Libby Anne responds to a common argument against abortion: that pregnancy is just one of the risks of unprotected (and some times even protected) sexual intercourse. She uses the analogy of safety features in cars: traffic lights and driver’s education are like contraception—safety features designed to prevent accidents from happening. Seat belts and airbags are like abortion—emergency measures to prevent harm if an accident happens anyway.
Saying that we should do away with plan B or abortion because they enable people to engage in risky sex without having to face the natural consequences (i.e. pregnancy) is like saying that we should embed knife-like spikes into cars’ steering wheels in order to cut down on risky driving behavior (because a driver being slammed forward would be automatically impaled).** After all, things like seat belts and air bags decrease the risk of injury when getting in a wreck and thus lead to more risky driving. Even so, things like plan B and abortion (which, let me point out, are not identical) decrease the potential harm suffered by an accidental pregnancy and thus, it could be argued, lead to more risky sex.

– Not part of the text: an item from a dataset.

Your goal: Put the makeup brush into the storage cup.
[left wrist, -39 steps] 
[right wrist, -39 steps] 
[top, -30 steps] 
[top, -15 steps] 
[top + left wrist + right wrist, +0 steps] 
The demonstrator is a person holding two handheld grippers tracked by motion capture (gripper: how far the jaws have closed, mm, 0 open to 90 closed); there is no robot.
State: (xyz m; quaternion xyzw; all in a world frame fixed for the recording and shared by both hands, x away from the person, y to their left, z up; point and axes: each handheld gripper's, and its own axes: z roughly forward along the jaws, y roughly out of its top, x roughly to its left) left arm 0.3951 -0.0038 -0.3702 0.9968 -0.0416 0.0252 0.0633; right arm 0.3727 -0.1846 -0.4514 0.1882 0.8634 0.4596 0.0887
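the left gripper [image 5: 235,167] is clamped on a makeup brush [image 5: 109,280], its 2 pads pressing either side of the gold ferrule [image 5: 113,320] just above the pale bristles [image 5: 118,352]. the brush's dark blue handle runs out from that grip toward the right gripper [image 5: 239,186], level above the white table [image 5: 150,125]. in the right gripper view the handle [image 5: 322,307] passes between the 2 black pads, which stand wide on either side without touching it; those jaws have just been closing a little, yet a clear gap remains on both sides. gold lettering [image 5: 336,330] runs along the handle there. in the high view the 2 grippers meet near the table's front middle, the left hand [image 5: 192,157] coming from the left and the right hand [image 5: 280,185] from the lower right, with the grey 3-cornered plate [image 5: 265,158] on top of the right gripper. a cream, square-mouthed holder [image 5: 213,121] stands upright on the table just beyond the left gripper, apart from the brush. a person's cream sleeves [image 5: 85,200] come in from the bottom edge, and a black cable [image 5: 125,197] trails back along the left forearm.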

That’s nonsense. It would be an apt analogy if anyone thought that automobile safety features had a moral component to them—that putting on a seat belt is harming another person, for example. But no one does. Plenty of people, though, believe that abortion causes harm to another person, which is why we are even having this discussion in the first place.
There certainly are people who are concerned that abortion enables risky sex, but that’s a flawed argument as well. The best argument against abortion is that it may be the killing of a human being. I couldn’t care less whether people engage in risky sex, but if they do it and a woman conceives, telling her that she knew the risks and is now obliged to carry the pregnancy to term is nothing at all like embedding stabbing devices onto steering wheels.